My Great-Grandma Jo from the Ozarks and later Kansas was said to be “full-blood Cherokee”. In her younger days she worked as a railway cook in Arkansas, Missouri and Oklahoma – part of the railroad gangs once called “Hell on Wheels“.
They didn’t get the name for no reason. Jo left the Ozarks for Kansas with my great-grandfather, where he got in a dispute with a pig farmer, shooting him dead. He got hard time, and Jo got a divorce…
Like so many people today, I did a DNA test a few years back.
I’m pretty sure we can rule out the “full-blood Cherokee” story.
The dark complexions among the people of Melungeon descent in my family would seem to come more from Jewish and Romani ancestors.
And Shawnee people?
Huh?
This is where connecting a paper trail to historical events brings everything much more into focus.

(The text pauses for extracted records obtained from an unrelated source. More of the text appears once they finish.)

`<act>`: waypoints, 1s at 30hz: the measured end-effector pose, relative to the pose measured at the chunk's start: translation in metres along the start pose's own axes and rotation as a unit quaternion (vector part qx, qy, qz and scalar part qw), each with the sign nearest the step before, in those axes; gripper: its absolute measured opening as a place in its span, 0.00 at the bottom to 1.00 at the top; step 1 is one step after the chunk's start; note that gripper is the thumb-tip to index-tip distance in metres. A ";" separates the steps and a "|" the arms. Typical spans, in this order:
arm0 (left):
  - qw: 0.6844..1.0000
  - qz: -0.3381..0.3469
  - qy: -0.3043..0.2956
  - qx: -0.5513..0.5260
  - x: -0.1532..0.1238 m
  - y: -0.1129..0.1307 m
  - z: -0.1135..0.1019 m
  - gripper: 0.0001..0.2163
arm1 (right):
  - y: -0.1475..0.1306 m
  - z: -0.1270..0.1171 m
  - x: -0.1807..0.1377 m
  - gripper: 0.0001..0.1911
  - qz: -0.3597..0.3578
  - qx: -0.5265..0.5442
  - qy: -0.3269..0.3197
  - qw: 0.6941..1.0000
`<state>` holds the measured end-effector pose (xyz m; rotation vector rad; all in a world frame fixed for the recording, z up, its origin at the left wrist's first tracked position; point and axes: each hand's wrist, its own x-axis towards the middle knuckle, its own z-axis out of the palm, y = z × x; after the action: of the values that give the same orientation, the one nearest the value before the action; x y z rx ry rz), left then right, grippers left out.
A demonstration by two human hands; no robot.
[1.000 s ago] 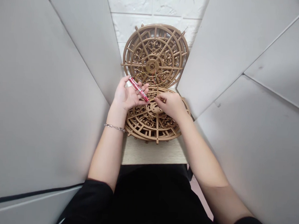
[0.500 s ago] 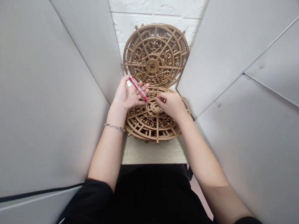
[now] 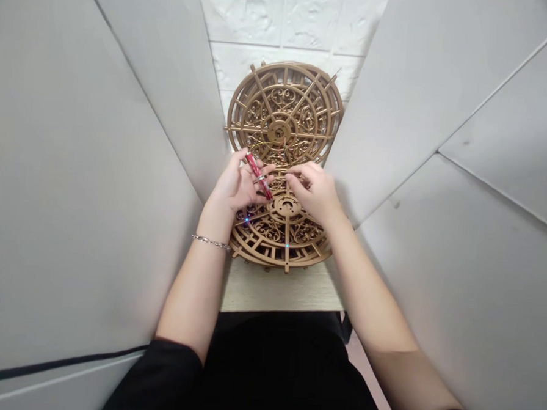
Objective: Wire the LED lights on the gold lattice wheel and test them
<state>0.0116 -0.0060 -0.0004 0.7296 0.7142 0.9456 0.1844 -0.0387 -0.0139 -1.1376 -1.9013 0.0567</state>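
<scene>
My left hand (image 3: 242, 182), palm up, holds a slim red-and-silver stick (image 3: 258, 175) that looks like batteries placed end to end. Its upper end lies at the thumb and its lower end at the fingers. My right hand (image 3: 313, 192) is pinched just right of the stick's lower end; what lies between its fingertips is too small to make out. Beneath both hands lies a gold openwork disc (image 3: 286, 254) with scrollwork, where two small blue lights glow. Behind it a second gold disc (image 3: 280, 116) leans back, thin wires at its hub.
The discs rest on a pale wooden tabletop (image 3: 280, 294), with more rings layered under them. Tall grey panels (image 3: 133, 161) close in on the left, and others (image 3: 473, 240) on the right. A white brick-patterned wall (image 3: 306, 17) stands behind.
Blue lights now glow on the near disc, where none showed before. The view has tilted slightly, so everything sits lower. Both hands keep nearly the same pose around the red stick.
</scene>
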 end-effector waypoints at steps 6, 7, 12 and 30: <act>0.999 -0.009 -0.028 0.013 0.000 -0.002 0.002 0.17 | -0.016 -0.006 0.031 0.18 -0.021 0.044 0.026 0.998; 0.999 -0.010 -0.035 0.014 0.000 -0.002 0.002 0.16 | -0.019 -0.006 0.037 0.18 -0.028 0.047 0.015 0.998; 0.997 -0.005 -0.071 0.019 0.000 -0.005 0.003 0.16 | -0.028 -0.003 0.057 0.13 0.005 0.100 -0.082 0.992; 0.994 -0.022 -0.101 0.042 0.003 -0.009 -0.002 0.20 | -0.023 -0.006 0.062 0.09 0.054 0.178 -0.151 0.971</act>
<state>0.0152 -0.0067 -0.0087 0.8666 0.5929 0.7924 0.1617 -0.0094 0.0406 -1.0233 -1.9846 0.6379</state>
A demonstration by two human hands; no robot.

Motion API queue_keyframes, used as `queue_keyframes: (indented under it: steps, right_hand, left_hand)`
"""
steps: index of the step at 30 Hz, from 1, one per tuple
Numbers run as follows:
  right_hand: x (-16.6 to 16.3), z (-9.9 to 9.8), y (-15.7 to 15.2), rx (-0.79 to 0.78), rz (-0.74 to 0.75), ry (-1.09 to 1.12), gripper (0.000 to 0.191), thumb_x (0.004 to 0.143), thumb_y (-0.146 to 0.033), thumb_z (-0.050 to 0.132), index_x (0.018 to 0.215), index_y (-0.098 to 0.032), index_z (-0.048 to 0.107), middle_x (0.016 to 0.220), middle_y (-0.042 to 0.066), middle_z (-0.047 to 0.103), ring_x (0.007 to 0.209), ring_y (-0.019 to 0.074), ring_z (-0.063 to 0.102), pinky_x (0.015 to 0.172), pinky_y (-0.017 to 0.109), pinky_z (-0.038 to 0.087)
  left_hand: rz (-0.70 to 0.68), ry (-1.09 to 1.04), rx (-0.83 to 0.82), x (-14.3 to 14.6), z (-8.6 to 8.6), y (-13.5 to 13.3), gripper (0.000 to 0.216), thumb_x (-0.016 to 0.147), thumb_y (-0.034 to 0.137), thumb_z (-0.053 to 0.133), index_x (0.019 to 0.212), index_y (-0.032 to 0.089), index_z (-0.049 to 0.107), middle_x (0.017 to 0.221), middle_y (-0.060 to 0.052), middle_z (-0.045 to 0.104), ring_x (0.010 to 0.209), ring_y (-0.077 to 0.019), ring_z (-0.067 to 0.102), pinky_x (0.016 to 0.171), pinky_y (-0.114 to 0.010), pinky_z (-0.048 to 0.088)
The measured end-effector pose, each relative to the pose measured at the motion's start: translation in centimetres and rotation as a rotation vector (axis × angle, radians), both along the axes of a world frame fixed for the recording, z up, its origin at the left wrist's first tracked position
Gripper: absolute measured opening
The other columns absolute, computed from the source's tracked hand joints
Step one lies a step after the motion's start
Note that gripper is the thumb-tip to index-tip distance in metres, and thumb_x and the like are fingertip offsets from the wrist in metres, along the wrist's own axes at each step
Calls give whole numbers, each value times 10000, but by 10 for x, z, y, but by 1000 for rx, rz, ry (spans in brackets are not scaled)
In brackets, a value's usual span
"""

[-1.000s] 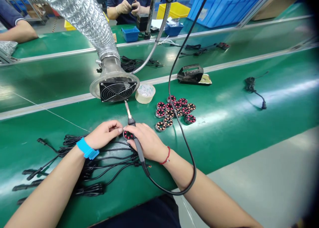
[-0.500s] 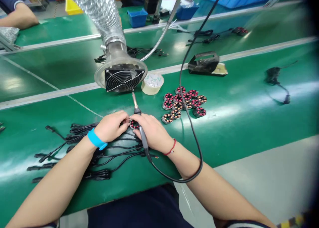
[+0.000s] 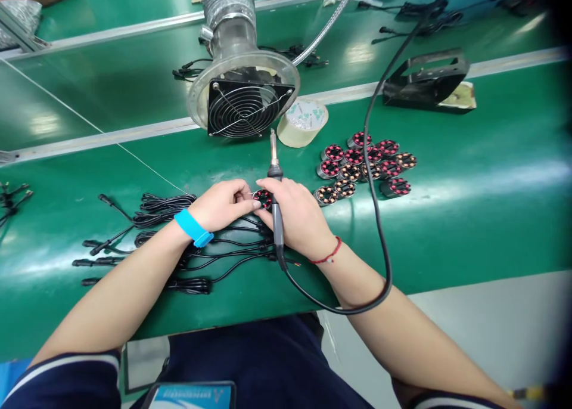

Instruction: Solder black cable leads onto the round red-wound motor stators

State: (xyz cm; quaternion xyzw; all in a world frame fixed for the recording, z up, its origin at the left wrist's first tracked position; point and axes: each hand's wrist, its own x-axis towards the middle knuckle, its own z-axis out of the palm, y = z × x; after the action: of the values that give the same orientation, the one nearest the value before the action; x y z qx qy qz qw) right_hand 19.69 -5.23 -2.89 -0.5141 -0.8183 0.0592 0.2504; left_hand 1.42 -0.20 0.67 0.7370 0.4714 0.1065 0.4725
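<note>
A small round part with red windings, like a motor stator, sits between my two hands. My left hand, with a blue band on the wrist, pinches its left side. A short thin wire shows at these fingertips. In my right hand lies a soldering iron, its tip pointing up and away below the fan; the thumb and fingers of this hand also reach the round part's right side. Black cables in coiled bundles lie under and left of my left hand.
Several similar round parts are grouped right of my right hand. A tape roll stands by the fume extractor fan. Farther right is a black iron stand. The iron's cord loops over my right forearm.
The view has tilted down and shifted, so everything sits farther right and higher. My hands keep hold of the round part and the soldering iron, with only slight finger movement.
</note>
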Motion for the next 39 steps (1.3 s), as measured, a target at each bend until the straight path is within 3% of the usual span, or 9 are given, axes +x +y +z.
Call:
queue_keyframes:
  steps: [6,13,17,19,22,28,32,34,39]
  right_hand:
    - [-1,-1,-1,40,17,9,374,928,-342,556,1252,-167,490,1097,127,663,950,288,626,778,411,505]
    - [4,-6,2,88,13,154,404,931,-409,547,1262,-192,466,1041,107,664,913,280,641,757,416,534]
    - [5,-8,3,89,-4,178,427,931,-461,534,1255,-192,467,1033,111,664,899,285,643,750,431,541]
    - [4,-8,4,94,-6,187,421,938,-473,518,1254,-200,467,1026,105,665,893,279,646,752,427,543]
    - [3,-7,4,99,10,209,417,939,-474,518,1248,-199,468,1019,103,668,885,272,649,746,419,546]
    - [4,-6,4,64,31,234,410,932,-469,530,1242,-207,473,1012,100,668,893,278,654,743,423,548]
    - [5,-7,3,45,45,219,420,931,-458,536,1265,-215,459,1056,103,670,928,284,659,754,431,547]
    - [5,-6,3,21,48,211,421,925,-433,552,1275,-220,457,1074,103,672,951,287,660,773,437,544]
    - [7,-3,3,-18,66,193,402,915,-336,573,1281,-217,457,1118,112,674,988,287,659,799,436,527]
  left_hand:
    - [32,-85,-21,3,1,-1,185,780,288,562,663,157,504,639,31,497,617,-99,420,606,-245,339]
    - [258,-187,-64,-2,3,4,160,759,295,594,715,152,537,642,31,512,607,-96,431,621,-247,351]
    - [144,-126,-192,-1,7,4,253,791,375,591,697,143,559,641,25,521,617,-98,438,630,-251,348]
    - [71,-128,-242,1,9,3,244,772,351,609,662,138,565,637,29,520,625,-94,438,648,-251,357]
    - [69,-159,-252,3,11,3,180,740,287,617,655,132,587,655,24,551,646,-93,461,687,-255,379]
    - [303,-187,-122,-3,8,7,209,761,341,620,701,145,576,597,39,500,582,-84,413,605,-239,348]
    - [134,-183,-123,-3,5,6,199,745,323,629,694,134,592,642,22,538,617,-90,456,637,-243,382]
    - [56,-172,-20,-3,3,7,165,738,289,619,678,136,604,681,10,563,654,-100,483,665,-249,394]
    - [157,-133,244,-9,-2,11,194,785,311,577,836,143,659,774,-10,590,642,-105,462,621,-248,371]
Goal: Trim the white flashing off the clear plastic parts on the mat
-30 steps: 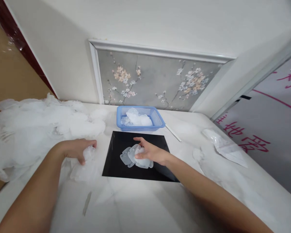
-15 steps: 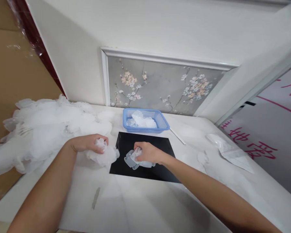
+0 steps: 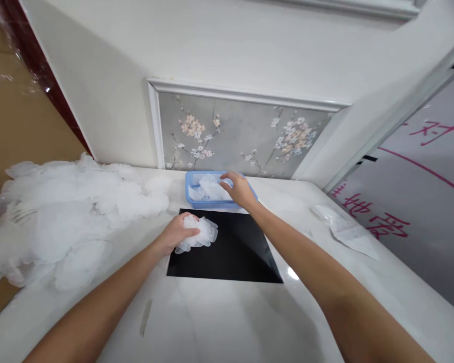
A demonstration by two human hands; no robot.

Where did Grandma Jo’s family live two generations before her, during the early 1800s?
Cape Girardeau, Missouri, among the Paw-Paw French and the Missouria, Otoe, and Ponca people. And the many displaced Lenape and Shawnee from Ohio country…
In a supreme case of irony, did a family who fought Tecumseh end up marrying into his descendants? Or is there a still secret history at play here?
Stories such as these are why good genealogy is “Citizen History”.